Both viewed arrays and viewed layouts require an external `DType` to instantiate them. This helps us to avoid
redundancy in the serialized format since it is very common for a child array or layout to inherit or infer its data
type from the parent type.

The root `DType` segment is a flat buffer serialized `DType` object. See [DType Format](/specs/dtype-format) for more
information.

:::{note}
Unlike many columnar formats, the `DType` of a Vortex file is not required to be a `StructDType`. It is perfectly
valid to store a `Float64` array, a `Boolean` array, or any other root data type.
:::

### Footer

The footer is a flat buffer serialized `Footer` object. This object contains all the information required to
load the root `Layout` object into a usable `LayoutReader`. For example, it contains the locations, compression schemes,
encryption schemes, and required alignment of all segments in the file.

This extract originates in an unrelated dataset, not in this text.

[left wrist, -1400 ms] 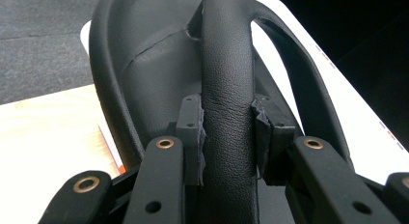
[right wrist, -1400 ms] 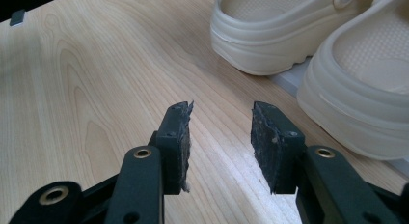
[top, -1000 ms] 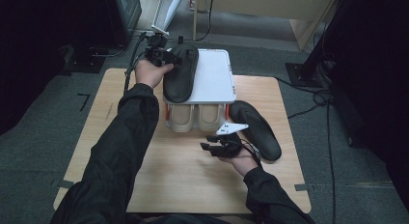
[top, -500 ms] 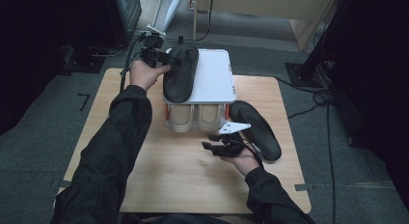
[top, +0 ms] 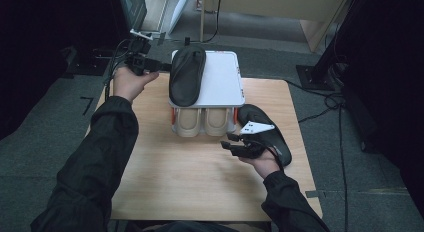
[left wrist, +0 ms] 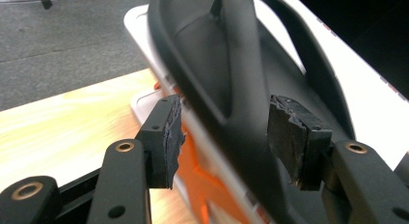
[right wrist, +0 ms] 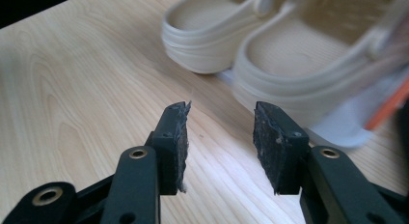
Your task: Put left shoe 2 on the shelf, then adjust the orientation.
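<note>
Left gripper (top: 159, 68), jaws just opened wide, straddles rim of black shoe (top: 186, 74) on white rack (top: 225, 82) without gripping. Beige clogs (top: 204, 121) beneath rack. Second black shoe (top: 267, 129) right of rack; right gripper (top: 229, 141) beside it, open, empty.

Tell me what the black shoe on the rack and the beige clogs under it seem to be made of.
Black shoe: probably moulded foam or rubber, with a matte, seamless, one-piece look. Beige clogs: likely the same kind of foam, with smooth, thick rounded rims and a soft sheen. Neither shows fabric or stitching.

slipper (top: 187, 75) on rack (top: 220, 84), slipper pair (top: 205, 121) underneath
</note>
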The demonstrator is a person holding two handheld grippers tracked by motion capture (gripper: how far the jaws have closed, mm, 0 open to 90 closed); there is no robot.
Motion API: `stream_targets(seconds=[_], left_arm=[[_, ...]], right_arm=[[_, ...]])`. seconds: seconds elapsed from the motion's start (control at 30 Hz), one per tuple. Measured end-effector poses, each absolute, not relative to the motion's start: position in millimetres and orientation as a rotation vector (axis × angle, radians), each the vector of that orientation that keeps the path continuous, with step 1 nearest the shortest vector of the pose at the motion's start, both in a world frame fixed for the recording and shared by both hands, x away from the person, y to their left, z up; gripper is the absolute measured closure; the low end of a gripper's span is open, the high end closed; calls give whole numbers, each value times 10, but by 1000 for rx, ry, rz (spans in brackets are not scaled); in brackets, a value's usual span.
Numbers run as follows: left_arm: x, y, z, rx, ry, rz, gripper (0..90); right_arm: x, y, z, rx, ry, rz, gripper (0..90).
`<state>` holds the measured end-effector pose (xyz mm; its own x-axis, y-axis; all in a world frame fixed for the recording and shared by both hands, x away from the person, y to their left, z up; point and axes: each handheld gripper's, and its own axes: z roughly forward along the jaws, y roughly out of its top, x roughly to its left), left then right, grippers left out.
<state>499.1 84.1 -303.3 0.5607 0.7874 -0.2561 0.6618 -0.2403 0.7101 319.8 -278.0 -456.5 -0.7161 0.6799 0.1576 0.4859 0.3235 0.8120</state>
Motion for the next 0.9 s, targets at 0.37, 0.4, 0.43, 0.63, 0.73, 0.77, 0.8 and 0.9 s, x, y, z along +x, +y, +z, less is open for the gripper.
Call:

:::{literalinclude} ../../vortex-flatbuffers/flatbuffers/vortex-file/footer.fbs
:start-after: [footer]
:end-before: [footer]
:::

The footer is separated from the Data Type such that large schemas can be omitted from the file if they can be
shared or fetched from an external source.

## Backward Compatibility

Backward compatability guarantees that any **old** Vortex file can be read by **newer** versions of the Vortex library.

The Vortex File Format is currently considered unstable. We are aiming for an 0.x release in Q1 2025 that guarantees
no breaking changes within each minor version of Vortex, and a 1.0 release in H2 2025 that guarantees no breaking
changes within a major version of Vortex.

Please upvote or comment on the [GitHub issue](https://github.com/spiraldb/vortex/issues/2077) if you would like to
see a stable release sooner.

(forward-compatibility)=

## Forward Compatibility

:::{note}
Forward compatibility is planned to ship prior to the 1.0 release.
:::

Forward compatibility guarantees that any **new** Vortex file can be read by **older** versions of the Vortex library.

This rare feature allows us to continue to evolve the Vortex File Format, avoiding calcification and remaining up to
date with new compression codecs and layout optimizations - all without breaking existing readers or requiring them to
be updated.

At write-time, a minimum supported reader version is declared. Any new encodings or layouts are then embedded into the
file with WebAssembly decompression logic. Old readers are able to decompress new data (slower than native code, but
still with SIMD acceleration) and read the file. New readers are able to make the best use of these encodings with
native decompression logic and additional push-down compute functions.